A specific registry might be leveraged for post market surveillance, but not be adequate to support a premarket determination of reasonable assurance of safety and effectiveness or substantial equivalence.

Real-world data are typically collected and aggregated for specific, nonregulated purposes, so an understanding of the strengths and limitations of the real-world data, and how these qualities potentially impact the relevance and reliability of the data in the context of the intended use, is critical. It should be noted that real-world data could be biased—for example, data from premium healthcare providers may not be representative of the entire population. Additionally, the qualification and the intentions of the people recording the data (patient, physician, clinical investigator, etc.) may introduce bias and/or affect the overall quality of the data. Recently, a COVID-19 hydroxychloroquine study published in Lancet had to be retracted because the findings were based on EHR data from inconsistent sources, compromising the overall quality of the combined data set. 11 ,12

If real-world data are used to generate real-world evidence intended to support regulatory decision-making, the following aspects might be considered in the selection of real-world data sources:

  • Appropriate scope for the intended use
  • Data integrity (primarily accuracy and completeness)
  • Ability to verify data against source documentation
  • Definitional framework (i.e., data dictionary)
  • Whether the data are representative and generalizable to the relevant population

Real-world data may be provided directly by organizations that collect and process them, or they may be obtained from specialized real-world data providers that curate, aggregate, and clean or transform data received from healthcare providers or other sources. The following areas should be covered when auditing real-world data providers.

  • Coverage/quantity: For example, patient coverage, sample size, representativeness, completeness
  • Granularity/depth: For example, types of patient-level data, such as diagnoses, procedures, laboratory tests, quality of life, observations, and outcomes
  • Accessibility: Data access and usage limitations, raw data sharing, data privacy
  • Quality: Richness of the data, origins of the data, data-entry quality standards
  • Legal issues: For example, permission to use data for secondary purposes
  • Timeliness: Data-refresh frequency, historical coverage
  • Technical quality: For example, system validation/qualification, IT processes, data cleaning and transformation processes

Table 1: The RWE-generation team.
Role Responsibilities
Business representative • Definition of requirements and risk assessment
• Review of the real-world data deliverable
• Usage and further processing of the RWE within the
business process, including archiving
Data science representative • Controlled data transformation and storage
• Adherence to the real-world data-generation process
• Development and testing of algorithms
• Documentation of the development process
IT • Provisioning of qualified computing environment
Quality assurance • Auditing of data providers, storage providers, and
tool suppliers

It should be noted that it may not be possible to verify all data integrity aspects for real-world data sources because these sources are often anonymized. For example, it may not be possible to identify the patient or the reporter of the data, or data may not be “original” anymore because data are copied and transformed to be suitable for real-world data analysis. All data transformations should be clearly documented, and adequate controls should be in place to ensure the ALCOA+ (attributable, legible, contemporaneous, original, accurate, complete, consistent, enduring, and available)13 ,14 aspects of data integrity are not violated in the process.
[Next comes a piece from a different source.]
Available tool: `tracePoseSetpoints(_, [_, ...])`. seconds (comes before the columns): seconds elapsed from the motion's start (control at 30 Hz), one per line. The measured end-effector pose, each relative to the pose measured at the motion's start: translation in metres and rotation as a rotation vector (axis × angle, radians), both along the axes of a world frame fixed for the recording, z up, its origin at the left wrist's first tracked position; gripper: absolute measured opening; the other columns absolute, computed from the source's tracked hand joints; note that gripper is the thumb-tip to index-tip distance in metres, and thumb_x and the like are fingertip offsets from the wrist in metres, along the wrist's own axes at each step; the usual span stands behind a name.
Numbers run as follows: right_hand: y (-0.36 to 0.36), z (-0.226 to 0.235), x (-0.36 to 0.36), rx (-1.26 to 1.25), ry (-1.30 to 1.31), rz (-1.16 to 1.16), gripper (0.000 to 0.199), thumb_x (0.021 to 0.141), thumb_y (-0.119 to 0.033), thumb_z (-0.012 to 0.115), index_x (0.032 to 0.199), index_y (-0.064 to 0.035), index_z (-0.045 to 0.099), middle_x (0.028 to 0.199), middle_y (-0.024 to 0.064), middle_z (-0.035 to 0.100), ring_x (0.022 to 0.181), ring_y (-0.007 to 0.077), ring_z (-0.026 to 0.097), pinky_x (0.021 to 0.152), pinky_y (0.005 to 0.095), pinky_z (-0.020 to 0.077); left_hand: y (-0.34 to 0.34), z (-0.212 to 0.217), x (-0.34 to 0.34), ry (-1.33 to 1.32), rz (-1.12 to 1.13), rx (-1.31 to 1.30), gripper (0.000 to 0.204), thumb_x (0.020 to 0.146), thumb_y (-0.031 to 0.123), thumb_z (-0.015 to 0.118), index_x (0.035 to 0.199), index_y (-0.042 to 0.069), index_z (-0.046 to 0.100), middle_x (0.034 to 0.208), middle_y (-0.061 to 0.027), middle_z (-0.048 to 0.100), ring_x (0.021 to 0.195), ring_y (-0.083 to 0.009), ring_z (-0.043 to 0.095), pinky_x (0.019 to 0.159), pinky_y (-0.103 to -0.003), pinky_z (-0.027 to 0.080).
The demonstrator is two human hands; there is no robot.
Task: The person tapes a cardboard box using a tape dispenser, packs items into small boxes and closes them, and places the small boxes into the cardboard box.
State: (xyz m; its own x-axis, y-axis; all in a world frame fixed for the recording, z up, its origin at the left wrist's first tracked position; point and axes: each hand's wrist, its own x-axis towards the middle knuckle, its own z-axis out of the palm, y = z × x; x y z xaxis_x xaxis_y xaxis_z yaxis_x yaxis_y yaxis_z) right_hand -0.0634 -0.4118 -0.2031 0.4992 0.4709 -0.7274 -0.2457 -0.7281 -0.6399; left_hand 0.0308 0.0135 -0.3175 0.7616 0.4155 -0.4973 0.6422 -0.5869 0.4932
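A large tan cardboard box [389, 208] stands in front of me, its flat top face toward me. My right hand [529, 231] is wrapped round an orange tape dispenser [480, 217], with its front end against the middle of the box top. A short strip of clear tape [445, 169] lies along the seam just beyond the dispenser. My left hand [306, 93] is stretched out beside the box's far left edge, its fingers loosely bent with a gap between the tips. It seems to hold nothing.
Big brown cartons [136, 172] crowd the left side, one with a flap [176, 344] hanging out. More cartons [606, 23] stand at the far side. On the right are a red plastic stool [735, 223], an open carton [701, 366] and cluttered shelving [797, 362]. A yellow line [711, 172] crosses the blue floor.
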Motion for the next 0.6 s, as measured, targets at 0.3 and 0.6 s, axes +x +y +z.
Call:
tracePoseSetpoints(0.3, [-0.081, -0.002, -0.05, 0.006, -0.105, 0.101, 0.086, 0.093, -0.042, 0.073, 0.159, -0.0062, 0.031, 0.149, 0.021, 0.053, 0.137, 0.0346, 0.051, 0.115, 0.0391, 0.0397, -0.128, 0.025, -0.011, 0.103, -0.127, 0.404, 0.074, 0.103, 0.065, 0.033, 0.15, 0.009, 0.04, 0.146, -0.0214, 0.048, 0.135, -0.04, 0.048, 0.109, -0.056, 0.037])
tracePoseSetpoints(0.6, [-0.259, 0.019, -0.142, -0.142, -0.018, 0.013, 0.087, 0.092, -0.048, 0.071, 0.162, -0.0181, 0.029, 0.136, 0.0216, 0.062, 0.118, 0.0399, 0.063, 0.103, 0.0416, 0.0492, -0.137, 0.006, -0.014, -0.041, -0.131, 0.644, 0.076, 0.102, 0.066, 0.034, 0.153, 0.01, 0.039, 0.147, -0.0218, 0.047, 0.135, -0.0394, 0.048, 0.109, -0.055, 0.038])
As data sources can only be assessed against known intended data usages, documentation of the real-world data and real-world data vendor evaluation is important to enable further future usage of the data for new purposes. This documentation must be controlled by robust data governance processes that assess and document the appropriateness of the real-world data for each intended use, and control the access to the data.

Data Processing Platforms

Organizations often establish complex IT platforms to store and analyze real-world data. These platforms must establish data availability, provide tools for the development of analysis algorithms, and have adequate processing power that can be flexibly allocated to an individual analysis.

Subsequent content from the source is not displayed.